:: Data segment ::
++++

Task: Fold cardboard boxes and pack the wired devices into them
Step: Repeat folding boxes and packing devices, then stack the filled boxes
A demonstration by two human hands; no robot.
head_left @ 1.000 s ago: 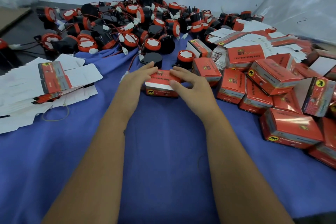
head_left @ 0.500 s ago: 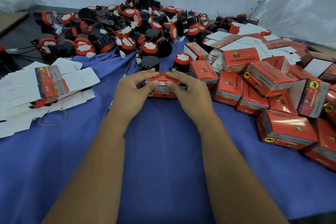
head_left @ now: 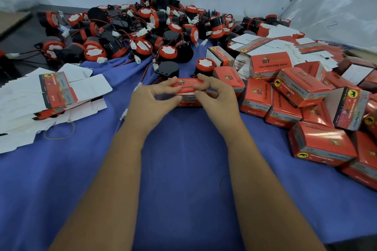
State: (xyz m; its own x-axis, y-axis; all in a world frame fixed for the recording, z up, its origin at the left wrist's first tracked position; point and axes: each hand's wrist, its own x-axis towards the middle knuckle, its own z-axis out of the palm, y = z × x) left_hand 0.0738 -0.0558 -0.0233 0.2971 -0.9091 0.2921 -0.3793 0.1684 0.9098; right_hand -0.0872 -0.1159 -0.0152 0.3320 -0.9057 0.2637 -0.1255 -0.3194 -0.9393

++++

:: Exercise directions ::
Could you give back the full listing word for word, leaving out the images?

:: Task response ::
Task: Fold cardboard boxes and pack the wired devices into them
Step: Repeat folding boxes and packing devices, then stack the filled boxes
A demonstration by two human hands; no robot.
head_left @ 1.000 s ago: 
head_left @ 0.500 s ago: 
head_left @ now: 
State: (xyz m; its own x-axis, y-axis; all in a world frame fixed for the recording, z up, its origin at the left wrist's first tracked position; point and axes: each hand's wrist, its own x-axis towards the middle knuckle, its own z-axis out of the palm, y = z × x) left_hand 0.0738 -0.0558 -0.0233 0.2971 -0.9091 0.2921 -0.3793 0.1684 0.9098; right_hand -0.0872 -0.1159 -0.0152 0.3320 -0.9057 0.2637 -0.1255 -0.3194 -0.9393

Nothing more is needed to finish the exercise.